A list of all the resources used
-
https://stackoverflow.com/questions/54941966/how-can-i-calculate-perplexity-using-nltk/55043954 - To find perplexity
-
https://web.archive.org/web/20190805113754/https://web.stanford.edu/~jurafsky/slp3/8.pdf - For deleted interpolation logic
-
https://www.nltk.org - For looking at NLTK APIs
-
https://web.stanford.edu/~jurafsky/slp3/3.pdf - To understand n-gram models
-
https://stackoverflow.com/questions/3121979/how-to-sort-a-list-tuple-of-lists-tuples-by-the-element-at-a-given-index - How to sort the list based on tuple value
-
https://www.cs.utexas.edu/~mooney/cs388/slides/equation-sheet.pdf - To find the V (for denominator) in case of laplace smoothing
Execution Instructions
Setup
# Setup python virtual environment
$ virtualenv venv --python=python3
$ source venv/bin/activate
# change directory to the repo where we have requirements file
$ cd N-gram_Language_Models/
# Install python dependencies
$ pip3 install -r requirements.txt
Run
Use the following commands in the current directory for various models.

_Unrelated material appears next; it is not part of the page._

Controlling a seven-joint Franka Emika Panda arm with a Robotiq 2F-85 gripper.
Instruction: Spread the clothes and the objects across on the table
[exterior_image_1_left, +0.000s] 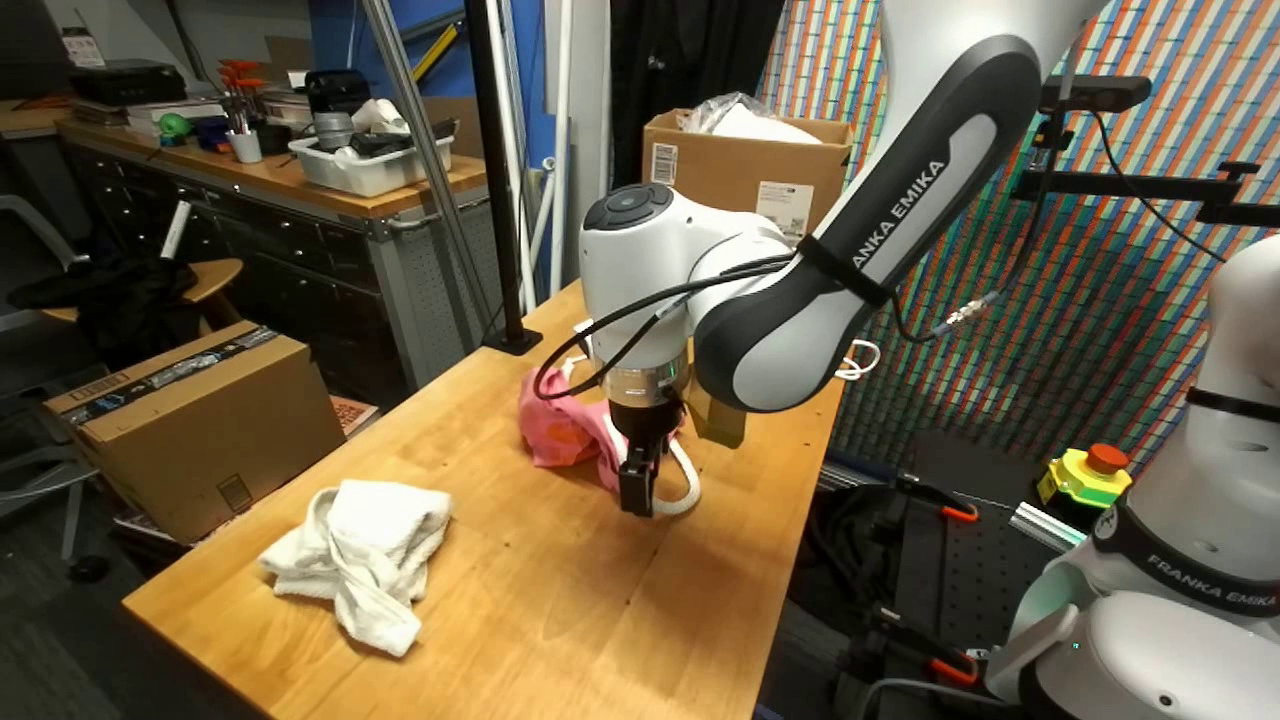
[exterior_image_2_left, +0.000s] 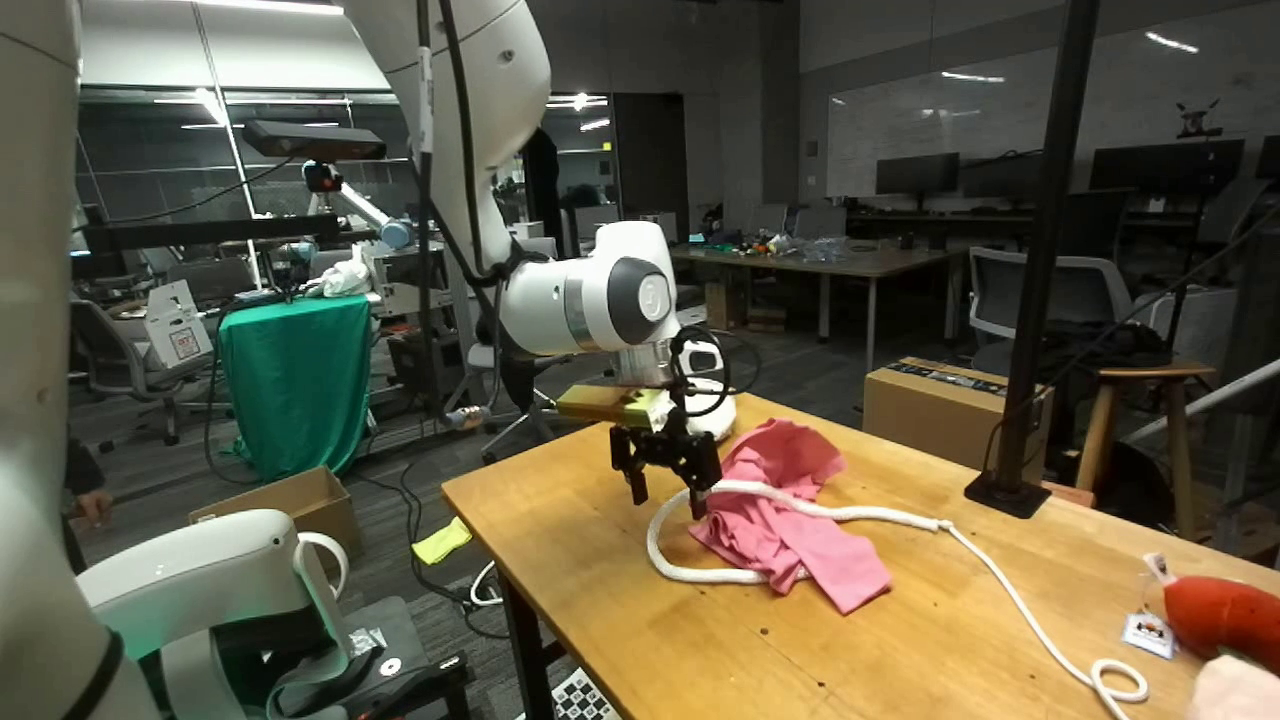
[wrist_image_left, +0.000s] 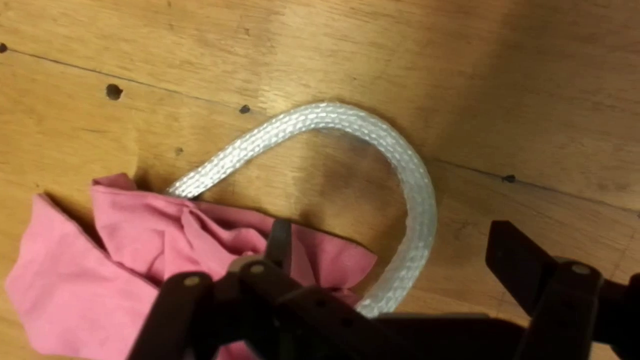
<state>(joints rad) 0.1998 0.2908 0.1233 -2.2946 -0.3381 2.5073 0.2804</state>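
in the wrist view the gripper (wrist_image_left: 390, 231) stands spread wide, gripping nothing; the white rope (wrist_image_left: 419, 200) shows between its fingers, its bend peaking at eleven o'clock, the pink cloth (wrist_image_left: 145, 240) toward nine; in an exterior view the white towel (exterior_image_1_left: 370, 555) lies at nine o'clock on the table (exterior_image_1_left: 540, 620), well apart

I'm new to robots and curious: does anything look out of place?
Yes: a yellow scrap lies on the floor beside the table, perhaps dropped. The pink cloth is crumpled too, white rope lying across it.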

python3 src/main.py data/train/ data/dev/ output/results_dev_unsmoothed.csv --unsmoothed
python3 src/main.py data/train/ data/dev/ output/results_dev_laplace.csv --laplace
python3 src/main.py data/train/ data/dev/ output/results_dev_laplace.csv --laplace
Data
The assignment's training data can be found in data/train and the development data can be found in data/dev.
Output
The output is stored in csv files corresponding to each model and can be found in the output directory.
When there is no optional argument passed, the program exits by displaying a message "No optional argument passed. Pass an optional argument to choose a model to run. "